## [About this exercise]
The records below hold a stretch from the line with "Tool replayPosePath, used" through the line with "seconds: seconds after"; return exactly those lines, ends included, and nothing more.

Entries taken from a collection
<<<<

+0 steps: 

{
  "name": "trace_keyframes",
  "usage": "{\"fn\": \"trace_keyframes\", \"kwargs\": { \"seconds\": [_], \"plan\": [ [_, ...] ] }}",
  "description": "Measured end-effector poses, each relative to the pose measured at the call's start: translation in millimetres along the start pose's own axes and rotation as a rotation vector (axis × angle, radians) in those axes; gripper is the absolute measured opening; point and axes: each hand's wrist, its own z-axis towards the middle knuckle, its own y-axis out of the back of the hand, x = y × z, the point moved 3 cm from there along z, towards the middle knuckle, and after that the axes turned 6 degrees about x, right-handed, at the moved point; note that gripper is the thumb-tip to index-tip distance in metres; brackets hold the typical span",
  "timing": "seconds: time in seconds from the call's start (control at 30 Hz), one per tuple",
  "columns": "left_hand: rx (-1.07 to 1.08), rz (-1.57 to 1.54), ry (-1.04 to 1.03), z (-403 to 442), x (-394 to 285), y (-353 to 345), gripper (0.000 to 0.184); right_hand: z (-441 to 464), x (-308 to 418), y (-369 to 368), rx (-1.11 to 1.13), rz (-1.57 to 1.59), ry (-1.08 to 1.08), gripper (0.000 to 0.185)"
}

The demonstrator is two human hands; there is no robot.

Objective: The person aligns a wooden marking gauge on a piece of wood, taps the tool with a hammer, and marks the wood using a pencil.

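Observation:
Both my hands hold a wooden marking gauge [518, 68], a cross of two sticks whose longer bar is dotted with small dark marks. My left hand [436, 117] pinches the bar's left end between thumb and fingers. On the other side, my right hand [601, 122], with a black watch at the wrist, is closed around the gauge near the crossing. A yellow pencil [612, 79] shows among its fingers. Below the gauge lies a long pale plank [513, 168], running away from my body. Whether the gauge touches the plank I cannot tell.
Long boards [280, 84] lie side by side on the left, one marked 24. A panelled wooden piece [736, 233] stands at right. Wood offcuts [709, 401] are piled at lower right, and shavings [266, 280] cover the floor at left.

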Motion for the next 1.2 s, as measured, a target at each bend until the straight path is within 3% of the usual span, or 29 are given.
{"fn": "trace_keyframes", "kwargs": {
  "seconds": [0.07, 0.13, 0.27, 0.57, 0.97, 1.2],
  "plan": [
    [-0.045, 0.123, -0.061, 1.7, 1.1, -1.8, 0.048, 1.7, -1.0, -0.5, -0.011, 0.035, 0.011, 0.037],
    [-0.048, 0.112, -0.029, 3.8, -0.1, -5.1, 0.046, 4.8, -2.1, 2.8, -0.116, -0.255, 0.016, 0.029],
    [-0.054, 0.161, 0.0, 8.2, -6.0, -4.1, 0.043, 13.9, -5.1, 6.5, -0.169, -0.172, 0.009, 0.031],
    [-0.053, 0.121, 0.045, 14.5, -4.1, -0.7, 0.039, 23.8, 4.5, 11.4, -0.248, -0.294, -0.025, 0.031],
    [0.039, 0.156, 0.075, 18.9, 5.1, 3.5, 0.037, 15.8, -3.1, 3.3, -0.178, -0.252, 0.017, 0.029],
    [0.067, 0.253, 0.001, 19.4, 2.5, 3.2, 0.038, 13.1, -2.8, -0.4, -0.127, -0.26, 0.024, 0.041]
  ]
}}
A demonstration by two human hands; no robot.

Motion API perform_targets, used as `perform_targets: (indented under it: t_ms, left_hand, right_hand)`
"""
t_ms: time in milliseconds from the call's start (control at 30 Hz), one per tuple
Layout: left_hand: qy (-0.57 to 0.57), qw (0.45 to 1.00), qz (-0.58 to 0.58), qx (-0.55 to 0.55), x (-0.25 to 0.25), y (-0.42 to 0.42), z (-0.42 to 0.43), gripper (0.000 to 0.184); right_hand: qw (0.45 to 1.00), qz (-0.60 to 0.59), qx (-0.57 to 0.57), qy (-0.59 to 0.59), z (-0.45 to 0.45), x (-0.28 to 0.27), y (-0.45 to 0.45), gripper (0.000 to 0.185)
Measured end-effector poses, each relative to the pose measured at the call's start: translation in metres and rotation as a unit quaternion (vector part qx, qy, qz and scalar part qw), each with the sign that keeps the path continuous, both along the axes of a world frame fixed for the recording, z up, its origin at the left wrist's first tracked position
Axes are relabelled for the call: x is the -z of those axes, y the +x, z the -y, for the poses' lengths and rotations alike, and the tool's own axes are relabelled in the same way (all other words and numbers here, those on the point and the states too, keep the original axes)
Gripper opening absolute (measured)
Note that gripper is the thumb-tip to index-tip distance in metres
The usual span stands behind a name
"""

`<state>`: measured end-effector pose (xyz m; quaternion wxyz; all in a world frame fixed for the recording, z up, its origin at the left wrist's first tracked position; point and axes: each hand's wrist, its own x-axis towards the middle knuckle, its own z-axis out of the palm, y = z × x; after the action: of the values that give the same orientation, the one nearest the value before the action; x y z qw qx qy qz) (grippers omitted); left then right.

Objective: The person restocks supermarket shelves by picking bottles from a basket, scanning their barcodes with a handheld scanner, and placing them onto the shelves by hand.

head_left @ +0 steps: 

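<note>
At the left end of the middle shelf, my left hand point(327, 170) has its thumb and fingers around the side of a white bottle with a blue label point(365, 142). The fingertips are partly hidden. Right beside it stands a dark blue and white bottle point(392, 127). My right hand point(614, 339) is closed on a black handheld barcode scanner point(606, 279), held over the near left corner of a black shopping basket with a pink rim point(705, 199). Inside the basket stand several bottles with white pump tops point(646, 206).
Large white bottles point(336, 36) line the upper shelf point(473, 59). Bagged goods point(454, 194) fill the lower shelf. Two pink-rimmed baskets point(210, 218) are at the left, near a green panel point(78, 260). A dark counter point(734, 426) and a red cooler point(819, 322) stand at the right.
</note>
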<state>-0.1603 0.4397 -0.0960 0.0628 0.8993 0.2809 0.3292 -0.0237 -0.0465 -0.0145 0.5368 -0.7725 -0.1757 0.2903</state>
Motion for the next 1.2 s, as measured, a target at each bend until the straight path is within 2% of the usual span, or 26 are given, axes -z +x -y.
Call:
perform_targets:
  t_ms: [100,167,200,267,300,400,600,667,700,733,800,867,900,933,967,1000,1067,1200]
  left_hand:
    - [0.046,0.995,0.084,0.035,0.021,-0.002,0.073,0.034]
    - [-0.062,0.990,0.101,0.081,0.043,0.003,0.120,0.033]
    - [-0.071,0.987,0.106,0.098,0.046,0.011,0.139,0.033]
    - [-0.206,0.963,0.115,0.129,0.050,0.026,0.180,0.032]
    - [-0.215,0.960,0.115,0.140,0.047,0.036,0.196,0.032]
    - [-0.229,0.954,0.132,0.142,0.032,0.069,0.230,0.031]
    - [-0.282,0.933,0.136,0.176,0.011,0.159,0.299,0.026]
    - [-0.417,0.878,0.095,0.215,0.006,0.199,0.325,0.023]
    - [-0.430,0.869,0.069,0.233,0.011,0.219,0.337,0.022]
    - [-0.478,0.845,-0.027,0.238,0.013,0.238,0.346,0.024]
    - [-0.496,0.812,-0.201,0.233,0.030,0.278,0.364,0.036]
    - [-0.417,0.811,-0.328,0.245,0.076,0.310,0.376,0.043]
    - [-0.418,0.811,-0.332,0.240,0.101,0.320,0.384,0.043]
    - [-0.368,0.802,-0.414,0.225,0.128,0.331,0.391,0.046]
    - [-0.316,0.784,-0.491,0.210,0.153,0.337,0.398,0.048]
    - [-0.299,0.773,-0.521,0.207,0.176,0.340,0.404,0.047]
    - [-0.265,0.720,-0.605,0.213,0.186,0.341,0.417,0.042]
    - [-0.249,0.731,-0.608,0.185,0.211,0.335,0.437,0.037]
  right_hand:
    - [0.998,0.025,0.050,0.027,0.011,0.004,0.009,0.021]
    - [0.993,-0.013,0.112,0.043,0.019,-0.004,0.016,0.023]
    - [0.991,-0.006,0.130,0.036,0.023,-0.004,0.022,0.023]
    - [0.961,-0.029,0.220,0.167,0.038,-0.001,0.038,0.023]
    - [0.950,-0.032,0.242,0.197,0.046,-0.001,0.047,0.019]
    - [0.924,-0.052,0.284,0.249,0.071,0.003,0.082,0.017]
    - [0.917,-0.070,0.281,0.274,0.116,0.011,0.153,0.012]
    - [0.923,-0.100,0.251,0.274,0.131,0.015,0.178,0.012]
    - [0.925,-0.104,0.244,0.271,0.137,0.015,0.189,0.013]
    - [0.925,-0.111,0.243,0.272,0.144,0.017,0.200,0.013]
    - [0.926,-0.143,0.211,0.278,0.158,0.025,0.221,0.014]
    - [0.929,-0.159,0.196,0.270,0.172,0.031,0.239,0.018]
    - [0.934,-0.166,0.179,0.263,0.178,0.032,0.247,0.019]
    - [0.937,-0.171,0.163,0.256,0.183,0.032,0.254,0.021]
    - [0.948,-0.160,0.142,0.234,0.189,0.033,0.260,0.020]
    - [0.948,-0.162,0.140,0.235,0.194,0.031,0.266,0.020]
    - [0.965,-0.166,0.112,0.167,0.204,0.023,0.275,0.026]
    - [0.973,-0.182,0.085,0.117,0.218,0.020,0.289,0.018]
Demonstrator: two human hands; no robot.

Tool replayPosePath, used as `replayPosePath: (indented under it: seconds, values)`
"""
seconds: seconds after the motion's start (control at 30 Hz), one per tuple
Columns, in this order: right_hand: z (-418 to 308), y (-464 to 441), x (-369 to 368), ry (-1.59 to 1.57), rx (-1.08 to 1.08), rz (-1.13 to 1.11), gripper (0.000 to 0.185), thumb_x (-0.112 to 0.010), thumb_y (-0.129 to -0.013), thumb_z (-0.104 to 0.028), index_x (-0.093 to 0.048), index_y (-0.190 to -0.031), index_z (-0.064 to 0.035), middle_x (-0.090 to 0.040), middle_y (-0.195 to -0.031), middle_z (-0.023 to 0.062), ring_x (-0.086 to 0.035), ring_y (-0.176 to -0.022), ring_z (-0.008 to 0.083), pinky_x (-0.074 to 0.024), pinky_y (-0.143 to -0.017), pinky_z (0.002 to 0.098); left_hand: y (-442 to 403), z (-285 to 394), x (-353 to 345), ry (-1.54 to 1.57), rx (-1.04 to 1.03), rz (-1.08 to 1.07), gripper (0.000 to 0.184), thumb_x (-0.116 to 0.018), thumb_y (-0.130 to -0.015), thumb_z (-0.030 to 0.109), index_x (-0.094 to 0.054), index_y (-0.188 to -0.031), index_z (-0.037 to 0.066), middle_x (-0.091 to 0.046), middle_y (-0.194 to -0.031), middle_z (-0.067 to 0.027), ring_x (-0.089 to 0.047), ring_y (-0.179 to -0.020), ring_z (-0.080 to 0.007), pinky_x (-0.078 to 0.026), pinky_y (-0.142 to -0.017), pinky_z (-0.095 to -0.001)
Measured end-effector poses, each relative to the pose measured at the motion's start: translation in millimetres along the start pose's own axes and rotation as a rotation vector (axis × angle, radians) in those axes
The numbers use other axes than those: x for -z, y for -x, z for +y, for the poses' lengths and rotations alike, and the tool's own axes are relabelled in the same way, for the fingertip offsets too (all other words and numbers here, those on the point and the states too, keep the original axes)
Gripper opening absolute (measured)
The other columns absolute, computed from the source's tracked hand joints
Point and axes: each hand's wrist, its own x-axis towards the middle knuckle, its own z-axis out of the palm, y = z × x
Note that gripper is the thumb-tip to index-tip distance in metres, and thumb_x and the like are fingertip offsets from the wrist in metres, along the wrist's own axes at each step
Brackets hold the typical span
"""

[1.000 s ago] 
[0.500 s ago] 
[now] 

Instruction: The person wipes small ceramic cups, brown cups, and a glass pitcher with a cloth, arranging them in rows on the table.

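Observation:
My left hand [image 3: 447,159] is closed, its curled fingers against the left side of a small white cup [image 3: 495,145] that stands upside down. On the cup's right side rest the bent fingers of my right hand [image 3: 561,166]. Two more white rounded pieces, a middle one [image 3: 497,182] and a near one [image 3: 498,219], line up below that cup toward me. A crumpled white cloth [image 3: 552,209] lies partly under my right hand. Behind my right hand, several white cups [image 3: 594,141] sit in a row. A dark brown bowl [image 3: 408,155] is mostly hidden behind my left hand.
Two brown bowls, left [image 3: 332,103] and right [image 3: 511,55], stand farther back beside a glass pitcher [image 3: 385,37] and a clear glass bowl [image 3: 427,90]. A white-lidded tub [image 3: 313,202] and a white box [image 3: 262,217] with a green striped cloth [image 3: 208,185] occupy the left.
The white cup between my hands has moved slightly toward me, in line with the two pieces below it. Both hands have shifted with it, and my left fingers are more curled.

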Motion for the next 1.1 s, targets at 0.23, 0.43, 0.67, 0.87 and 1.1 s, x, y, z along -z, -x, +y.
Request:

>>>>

## [Output of the task]
Tool replayPosePath, used as `replayPosePath: (indented under it: seconds, values)`
"""
seconds: seconds after the motion's start (control at 30 Hz), one per tuple

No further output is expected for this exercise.